IDEA: using 3DXpoint memory to improve SMR HDD Array performance?

Gigas-VII · Apr 8, 2018

A few months ago I had an idea. SMR disks tend to struggle with writes, especially random writes, so what about using an Optane NVMe stick (3DXpoint memory) as an insanely good write cache?

I've configured a pair of 5TB SMR disks as a mirrored pool of disks using Storage Spaces, running on a current build of Windows 10 Enterprise.

I'm trying to figure out how to add additional tiers of disks (happy to use powershell, just unsure what to do), ideally 1x SATA SSD for a Read cache, and my 32GB Optane stick as a Write cache. I figure that makes good use of the PCIe bandwidth I have, while giving me a huge capacity of redundant storage, minus the performance penalties of SMR disks.

I can wipe the disks at any time as this is only a test. I'm not trying to make an enterprise-grade pool here. I recognize I might lose some data from the write cache during an unexpected reboot. I recognize I might gain nothing from this whole expedition. But I figured that for the price of a couple disks, it was a worthwhile venture.

Wizrobe · Apr 8, 2018

I'm sure it would make a good performance improvement, improving upon the current flash-based "SSHD" hybrid drives.

It's a fairly narrow price niche you can wedge yourself into between the cheap-storage HDs and high-performance SSDs, though. Existing hybrid drives have managed to find only a fairly small market.

Gigas-VII · Apr 8, 2018

Wizrobe said:
I'm sure it would make a good performance improvement, improving upon the current flash-based "SSHD" hybrid drives.

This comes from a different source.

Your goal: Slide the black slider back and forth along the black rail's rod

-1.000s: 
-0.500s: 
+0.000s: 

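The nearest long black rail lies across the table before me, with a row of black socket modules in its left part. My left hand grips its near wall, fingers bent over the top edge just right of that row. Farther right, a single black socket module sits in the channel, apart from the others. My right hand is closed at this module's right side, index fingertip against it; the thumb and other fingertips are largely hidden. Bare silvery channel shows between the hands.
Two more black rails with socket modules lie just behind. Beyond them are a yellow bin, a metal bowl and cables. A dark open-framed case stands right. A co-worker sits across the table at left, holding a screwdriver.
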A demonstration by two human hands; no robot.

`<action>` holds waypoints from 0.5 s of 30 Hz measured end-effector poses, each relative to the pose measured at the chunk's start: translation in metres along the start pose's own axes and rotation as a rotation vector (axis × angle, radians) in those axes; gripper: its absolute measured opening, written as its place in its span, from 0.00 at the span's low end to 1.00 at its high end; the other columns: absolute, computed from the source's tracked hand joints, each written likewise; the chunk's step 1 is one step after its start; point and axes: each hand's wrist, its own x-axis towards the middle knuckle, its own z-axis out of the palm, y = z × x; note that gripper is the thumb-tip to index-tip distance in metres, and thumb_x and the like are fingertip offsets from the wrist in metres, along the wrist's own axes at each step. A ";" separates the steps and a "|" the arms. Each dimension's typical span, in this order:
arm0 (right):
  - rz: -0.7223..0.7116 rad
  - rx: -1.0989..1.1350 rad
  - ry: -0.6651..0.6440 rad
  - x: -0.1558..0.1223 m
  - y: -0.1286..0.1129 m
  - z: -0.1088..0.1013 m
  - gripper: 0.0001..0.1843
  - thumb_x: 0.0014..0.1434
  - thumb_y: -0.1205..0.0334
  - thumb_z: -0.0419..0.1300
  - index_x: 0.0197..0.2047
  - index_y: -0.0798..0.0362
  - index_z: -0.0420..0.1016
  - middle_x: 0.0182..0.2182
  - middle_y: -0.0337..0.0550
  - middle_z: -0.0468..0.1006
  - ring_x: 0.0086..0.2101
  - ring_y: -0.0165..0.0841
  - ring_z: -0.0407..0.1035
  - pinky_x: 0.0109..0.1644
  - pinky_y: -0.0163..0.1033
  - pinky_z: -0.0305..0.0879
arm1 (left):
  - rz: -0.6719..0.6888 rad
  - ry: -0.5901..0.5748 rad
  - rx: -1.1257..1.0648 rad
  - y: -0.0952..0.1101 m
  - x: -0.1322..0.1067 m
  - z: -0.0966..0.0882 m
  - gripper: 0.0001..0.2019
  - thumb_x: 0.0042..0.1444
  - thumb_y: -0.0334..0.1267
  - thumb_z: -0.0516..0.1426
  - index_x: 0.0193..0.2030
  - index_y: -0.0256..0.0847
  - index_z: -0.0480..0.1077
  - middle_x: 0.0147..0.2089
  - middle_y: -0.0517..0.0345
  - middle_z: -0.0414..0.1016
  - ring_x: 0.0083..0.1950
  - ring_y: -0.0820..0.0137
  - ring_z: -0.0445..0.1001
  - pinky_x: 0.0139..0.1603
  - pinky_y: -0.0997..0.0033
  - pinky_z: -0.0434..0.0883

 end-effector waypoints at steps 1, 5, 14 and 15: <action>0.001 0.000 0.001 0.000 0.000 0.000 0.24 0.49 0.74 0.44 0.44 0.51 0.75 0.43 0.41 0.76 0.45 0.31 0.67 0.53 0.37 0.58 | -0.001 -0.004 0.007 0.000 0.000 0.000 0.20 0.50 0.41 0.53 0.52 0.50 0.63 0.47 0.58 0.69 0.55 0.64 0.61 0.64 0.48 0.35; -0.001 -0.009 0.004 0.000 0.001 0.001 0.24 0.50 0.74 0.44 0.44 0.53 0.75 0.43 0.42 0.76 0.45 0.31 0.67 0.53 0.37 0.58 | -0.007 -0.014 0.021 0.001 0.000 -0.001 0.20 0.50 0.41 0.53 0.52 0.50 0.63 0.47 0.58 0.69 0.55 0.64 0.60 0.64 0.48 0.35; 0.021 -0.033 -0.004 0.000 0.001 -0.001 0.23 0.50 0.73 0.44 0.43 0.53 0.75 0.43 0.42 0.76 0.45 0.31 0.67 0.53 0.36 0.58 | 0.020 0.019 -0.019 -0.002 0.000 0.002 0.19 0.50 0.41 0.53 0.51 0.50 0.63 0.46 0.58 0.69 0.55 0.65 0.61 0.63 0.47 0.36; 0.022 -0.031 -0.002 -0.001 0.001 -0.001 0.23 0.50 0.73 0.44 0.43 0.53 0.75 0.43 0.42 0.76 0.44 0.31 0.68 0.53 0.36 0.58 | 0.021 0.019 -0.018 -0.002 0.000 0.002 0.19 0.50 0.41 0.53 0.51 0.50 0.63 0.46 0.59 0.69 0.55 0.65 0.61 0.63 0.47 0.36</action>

It's a fairly narrow price niche you can wedge yourself into between the cheap-storage HDs and high-performance SSDs, though. Existing hybrid drives have managed to find only a fairly small market.

I'd love to actually bench this idea, though. To find out if it's actually worth doing, or not. I already own the hardware.

Luke M · Apr 9, 2018

Shingled drives have their own on-disk cache, so random writes are fast, as long as the cache doesn't fill up (it's emptied in the background).

sinisterDei · Apr 9, 2018

Luke M said:
Shingled drives have their own on-disk cache, so random writes are fast, as long as the cache doesn't fill up (it's emptied in the background).

Yep. The Archive 8TB drives have ~20 GB of cache per StorageReview's review of the drive. I was under the impression this was a portion of the disk written as PMR, which the drive then spooled out to the SMR rest of the disk, rather than any format of flash based cache. I have a bunch of the archive drives, and their performance bears this out - if they had a NAND based cache I would expect *lightning* quick writes for the first 20 GB or so, but instead it's "normal 5400/7200 RPM drive speed" writes for the first 20 GB and then it slows down after that.

Gigas-VII · Apr 10, 2018

singled drives do have on-disk caching, but if you need to write more data than is in available (forgive my incorrect use of terms, someone can correct me later) in fresh blocks within fresh pages, then a cleanup cycle may occur during writing. If we can coalesce writes in advance on even better, more durable storage media, we can make sure the SMR drives have much more time to do their job cleanly.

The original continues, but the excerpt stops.